Civo Kubernetes cluster setup
Stefan Nica our lead engineer at SUSE took some times to build the following guide. Stefan as myself is part of a new project aiming to help #mlops in their daily job. FuseML is an Open Source AI Orchestrator recently released.
For the purpose of this experiment, I used a Civo cluster with 3 medium sized nodes. I don't recommend that you go any lower than that, the results might be unexpected and you might get a lot of undesirable transient timeout errors on the k8s API, as more and more services are installed in the cluster.
NOTE DO NOT install Traefik as a default service. You also need to open ports 80 and 443 in the Civo cluster firewall to have access to FuseML and the other services.

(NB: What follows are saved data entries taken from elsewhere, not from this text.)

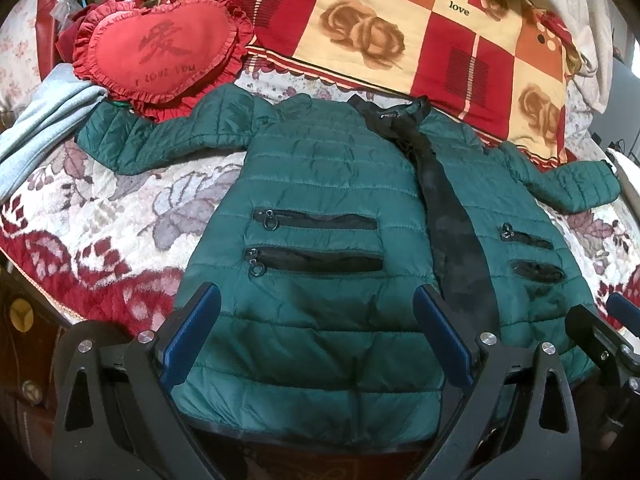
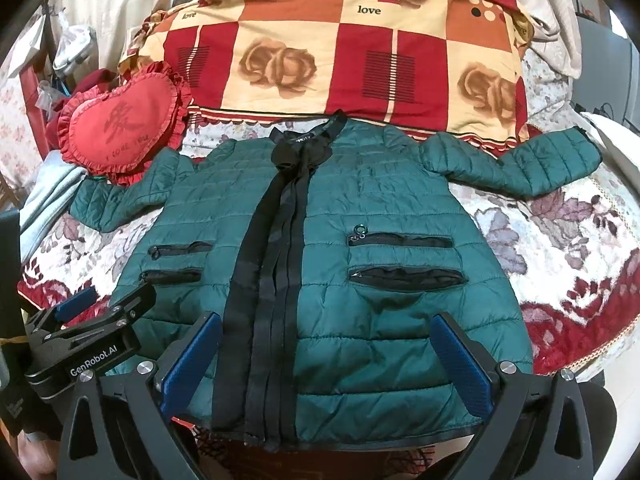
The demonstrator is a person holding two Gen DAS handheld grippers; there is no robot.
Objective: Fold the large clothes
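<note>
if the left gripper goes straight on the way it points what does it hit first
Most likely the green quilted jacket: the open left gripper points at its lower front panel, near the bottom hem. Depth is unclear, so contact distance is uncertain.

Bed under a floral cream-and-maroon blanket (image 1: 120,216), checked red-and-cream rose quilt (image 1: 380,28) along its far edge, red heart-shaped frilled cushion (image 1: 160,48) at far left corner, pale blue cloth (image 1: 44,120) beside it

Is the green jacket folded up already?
No, the green jacket lies spread flat on the bed, with both sleeves stretched out to the sides.
</note>
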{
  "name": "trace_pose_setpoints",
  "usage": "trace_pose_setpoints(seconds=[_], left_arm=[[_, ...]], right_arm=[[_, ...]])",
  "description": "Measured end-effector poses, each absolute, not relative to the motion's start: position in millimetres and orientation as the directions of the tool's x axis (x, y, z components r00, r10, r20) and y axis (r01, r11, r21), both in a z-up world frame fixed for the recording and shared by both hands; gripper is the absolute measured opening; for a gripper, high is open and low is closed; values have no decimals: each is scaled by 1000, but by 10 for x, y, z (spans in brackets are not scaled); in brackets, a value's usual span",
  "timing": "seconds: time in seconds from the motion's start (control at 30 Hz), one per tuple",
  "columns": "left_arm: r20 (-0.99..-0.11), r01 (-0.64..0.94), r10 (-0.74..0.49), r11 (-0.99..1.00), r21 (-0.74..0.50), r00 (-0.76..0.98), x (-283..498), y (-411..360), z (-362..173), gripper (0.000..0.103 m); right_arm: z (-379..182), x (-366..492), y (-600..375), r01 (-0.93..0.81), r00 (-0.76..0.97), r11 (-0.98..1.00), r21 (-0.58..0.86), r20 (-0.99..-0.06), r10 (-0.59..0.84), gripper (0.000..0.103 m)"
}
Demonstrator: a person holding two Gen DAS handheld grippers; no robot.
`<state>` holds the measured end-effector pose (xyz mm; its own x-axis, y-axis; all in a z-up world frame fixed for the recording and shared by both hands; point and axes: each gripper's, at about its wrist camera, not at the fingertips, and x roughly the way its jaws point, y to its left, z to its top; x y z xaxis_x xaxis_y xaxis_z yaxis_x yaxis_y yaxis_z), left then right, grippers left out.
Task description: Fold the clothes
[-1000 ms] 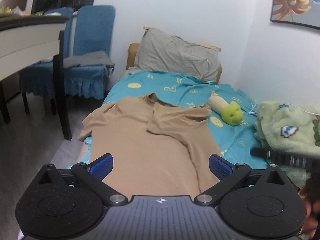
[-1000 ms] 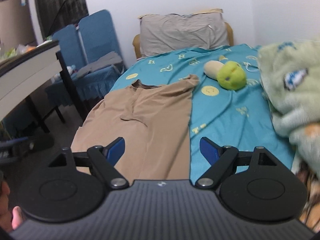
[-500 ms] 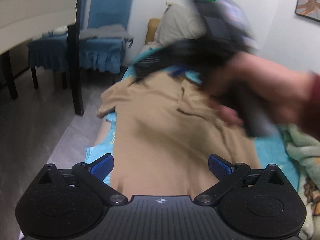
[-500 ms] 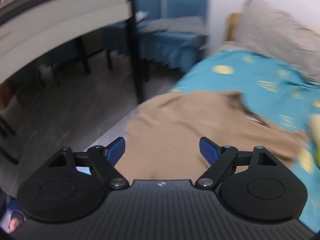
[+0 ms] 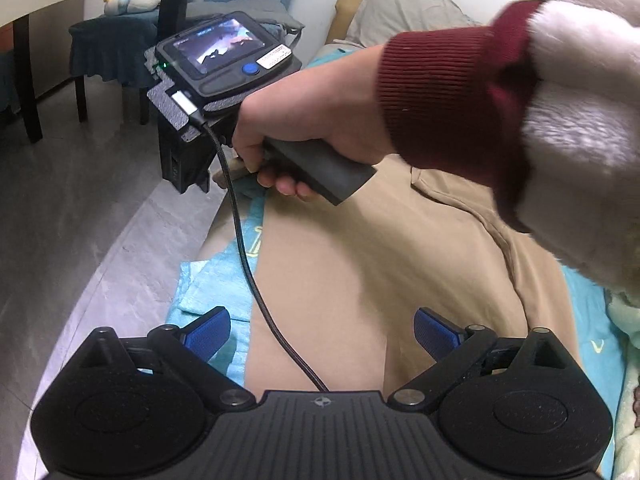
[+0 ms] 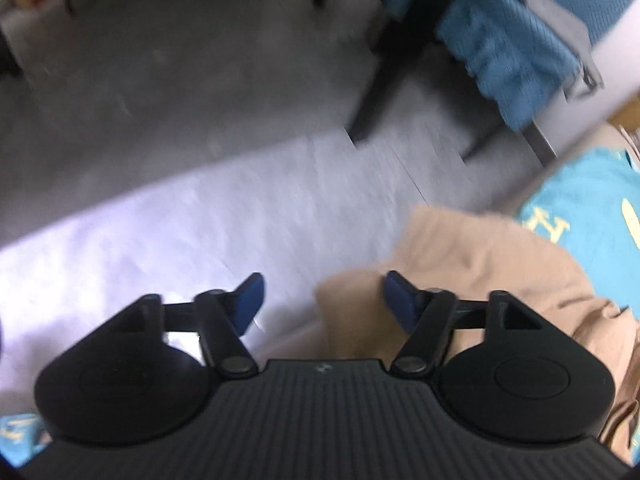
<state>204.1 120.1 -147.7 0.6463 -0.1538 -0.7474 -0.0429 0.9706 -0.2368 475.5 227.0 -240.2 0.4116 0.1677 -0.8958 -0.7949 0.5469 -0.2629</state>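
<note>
A tan long-sleeved shirt (image 5: 360, 272) lies spread on the blue bed sheet (image 5: 212, 284). My left gripper (image 5: 322, 332) is open and empty, low over the shirt's hem. The right hand and its gripper body (image 5: 224, 80) reach across the left wrist view toward the shirt's left side at the bed edge. In the right wrist view my right gripper (image 6: 322, 300) is open and empty, pointing down at the bed edge, with the tan sleeve (image 6: 460, 264) under its right finger (image 6: 400, 300). That view is blurred.
A grey floor (image 6: 200, 200) runs beside the bed. A blue-covered chair (image 6: 508, 52) and a dark table leg (image 6: 392, 68) stand close to the bed edge. A grey pillow (image 5: 404, 8) lies at the head. A pale green blanket (image 5: 624, 320) lies at the right.
The right gripper has swung left across the shirt and tipped down toward the sleeve at the bed edge. The left gripper has moved closer over the hem. Both stay open.
</note>
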Motion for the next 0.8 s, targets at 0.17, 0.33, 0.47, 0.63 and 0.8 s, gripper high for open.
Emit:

The result should be similar to the images below:
First be sure port 80 and 443 are open.
Second is to choose the right size, this example will train an ML model so let's go for a medium size cluster.
Let's review everything and be sure Traefik is not selected.
Finally, once the cluster is deployed let's download the kubeconfig so we may connect from our own machine.
FuseML Installation
First we have to check dependencies, we'll need a couple of tools to be installed: - kubectl - helm if you are missing here the two above here the links to install them: - kubectl installation guide: https://kubernetes.io/docs/tasks/tools/install-kubectl-linux/ - helm installation guide: https://helm.sh/docs/intro/install/
Once finish run:
#> kubectl version
#> helm version
you should obtain an ouput similar to the one below:
#> kubectl version
Client Version: version.Info{Major:"1", Minor:"18", GitVersion:"v1.18.4", GitCommit:"c96aede7b5205121079932896c4ad89bb93260af", GitTreeState:"clean", BuildDate:"2020-06-22T12:00:00Z", GoVersion:"go1.15.10", Compiler:"gc", Platform:"linux/amd64"}
Server Version: version.Info{Major:"1", Minor:"20", GitVersion:"v1.20.2+k3s1", GitCommit:"1d4adb0301b9a63ceec8cabb11b309e061f43d5f", GitTreeState:"clean", BuildDate:"2021-01-14T23:52:37Z", GoVersion:"go1.15.5", Compiler:"gc", Platform:"linux/amd64"}
#> helm version
WARNING: Kubernetes configuration file is group-readable. This is insecure. Location: civo-fuseml-kubeconfig
WARNING: Kubernetes configuration file is world-readable. This is insecure. Location: civo-fuseml-kubeconfig
version.BuildInfo{Version:"v3.6.0", GitCommit:"7f2df6467771a75f5646b7f12afb408590ed1755", GitTreeState:"clean", GoVersion:"go1.16.3"}
Now let's setup and check access to the Civo cluster, using the previously downloaded kubeconfig:
#> export KUBECONFIG=$PWD/civo-fuseml-kubeconfig
let's test we can reach the cluster:
#> kubectl get node
NAME STATUS ROLES AGE VERSION
k3s-fuseml-a5eb4a85-node-pool-3dd3 Ready <none> 98s v1.20.2+k3s1
k3s-fuseml-a5eb4a85-node-pool-1da5 Ready <none> 89s v1.20.2+k3s1
k3s-fuseml-a5eb4a85-node-pool-0586 Ready <none> 85s v1.20.2+k3s1
It's time to get the latest FuseML installer, luckly for you the FuseML team has developed a utility script for this:
#> curl -sfL https://fuseml.github.io/in/installer.ps1 | sh -
Welcome to FuseML downloader...
starting download...
% Total % Received % Xferd Average Speed Time Time Time Current
Dload Upload Total Spent Left Speed
100 643 100 643 0 0 2041 0 --:--:-- --:--:-- --:--:-- 2041
100 9.8M 100 9.8M 0 0 9186k 0 0:00:01 0:00:01 --:--:-- 31.9M
Moving things at their place...
Done.. you may start using Fuseml with: fuseml-installer -h
Let's check the version to be sure is the latest:
#l> fuseml-installer version
✔️ Fuseml Installer
Version: v0.2
GitCommit: f238153d
Build Date: 2021-09-08T09:32:36Z
Go Version: go1.16.7
Compiler: gc
Platform: linux/amd64
Everything seems to be ready so let's install FuseML:
#> fuseml-installer install
🚢 FuseML installing...
Configuration...
🧭 system_domain:
🧭 extension_repository: https://raw.githubusercontent.com/fuseml/extensions/release-0.2/installer/
🚢 Deploying Istio.....
✔️ Istio deployed
.
✔️ Created system_domain: <cluster public ip>.nip.io
🚢 Deploying Workloads...
✔️ Workloads deployed
🚢 Deploying Gitea...............................................................................................................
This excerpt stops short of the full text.